Johnson called the book "an attempt to convey the chaotic nature of memory".

Johnson also published a novel called Albert Angelo, about a substitute teacher who aspires to be an architect and is haunted by a failed romantic relationship. On pages 149-152 of the book, a rectangular hole is cut into the bottom so readers could see future events: 


The book ends with a meta-fiction cry of disgust: "Oh, fuck all this LYING!"

"The two terms 'novel' and 'fiction' are not synonymous," Johnson wrote in 1966. "The novel is a form in the same sense that the sonnet is a form; within that form, one may write truth or fiction. I choose to write truth in the form of a novel."

Johnson began his writing career as poet. But his poems were not, as you might guess, conventional.

I'm fond of women
Naked
But I like my salad
Dressed

Johnson "explicitly rejects traditional approaches on the entirely characteristic grounds that it is ‘dishonest’". It's this passionate honesty he is remembered for today. His work is enjoying a significant revival in academia and Picador has re-issued The Unfortunates.

Quoting Samuel Beckett, Johnson explained his beliefs this way:

"What I am saying does not mean that there will henceforth be no form in art. It only means that there will be new form, and that this form will be of such a type that it admits the chaos, and does not try to say that the chaos is really something else. The forms and the chaos remain separate. . . to find a form that accommodates the mess, that is the task of the artist now."  


Above is a set of pages from his novel House Mother Normal which show his experiments with spacing and typography.

A Few Selected Sentences by Johnson appears in many anthologies of British literature. It is "a sequence of heterogeneous fragments", the shortest one simply saying "Life" and the last line pointing out that "Someone has to keep the records".

This text by B.S. Johnson reminds me of a Rothko painting. One's impulse is to try to understand what it is about.

But it cannot be interpreted or explained in any satisfying way. It just is.

The text resists our efforts to uncover meaning. 

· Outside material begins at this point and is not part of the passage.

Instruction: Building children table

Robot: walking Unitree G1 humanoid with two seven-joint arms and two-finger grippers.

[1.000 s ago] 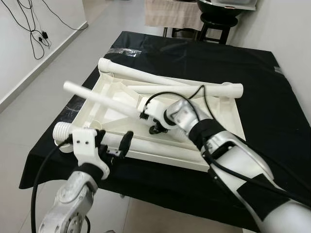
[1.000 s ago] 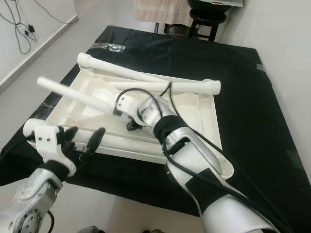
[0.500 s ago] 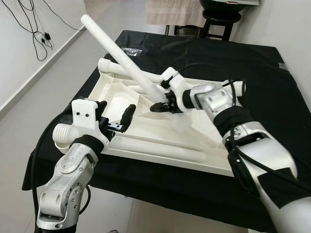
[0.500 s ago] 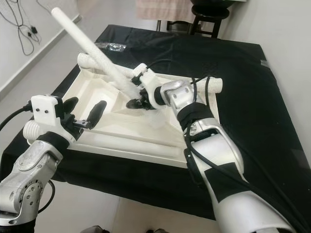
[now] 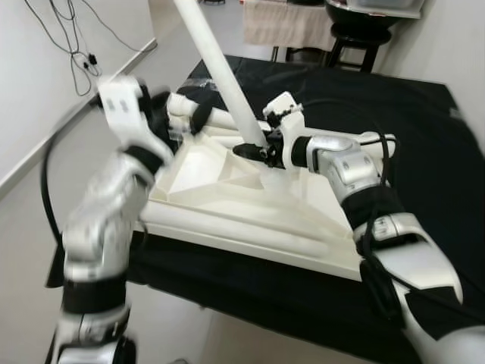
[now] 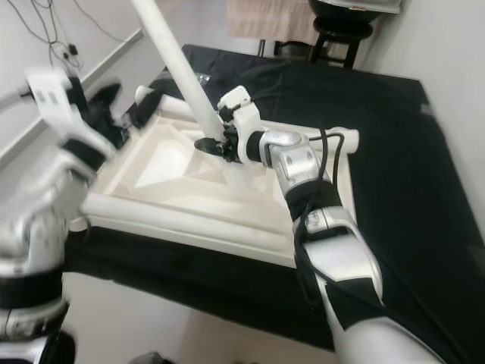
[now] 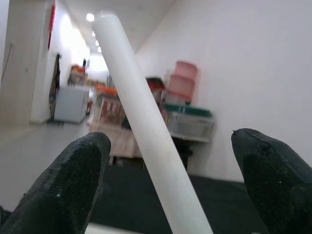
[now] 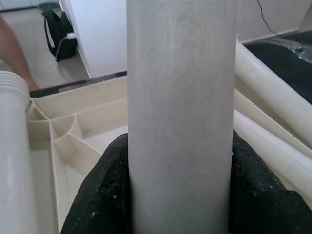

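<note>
Cloth (image 5: pixel 424 136), black, covered the low table, and on it lay the upturned white tabletop (image 5: pixel 227 193), ribbed underside up. Two loose white legs (image 5: pixel 227 119) lay along the tabletop's far edge and another leg (image 5: pixel 220 227) lay along its near edge. The right gripper (image 5: pixel 254 150) was clamped on the lower end of a fourth leg (image 5: pixel 220 68), which stood steeply tilted over the middle of the tabletop, its top leaning toward the robot's left. The left gripper (image 6: pixel 114 106) was raised beside the far left corner, fingers (image 7: pixel 73 185) spread wide apart, the tilted leg between them but untouched.
</note>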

Susan Sontag celebrated this effect, saying it teaches us to just to appreciate art for its inherent value instead of analyzing or deconstructing it. We learn to take pleasure in art instead of being concerned only with what it means.

"Fat Man on a Beach", Johnson's short film, is available on YouTube in 5 parts. 

Johnson committed suicide by slitting his wrists in the bathtub in 1973, the same year "A Few Selected Sentences" was published. He was 39.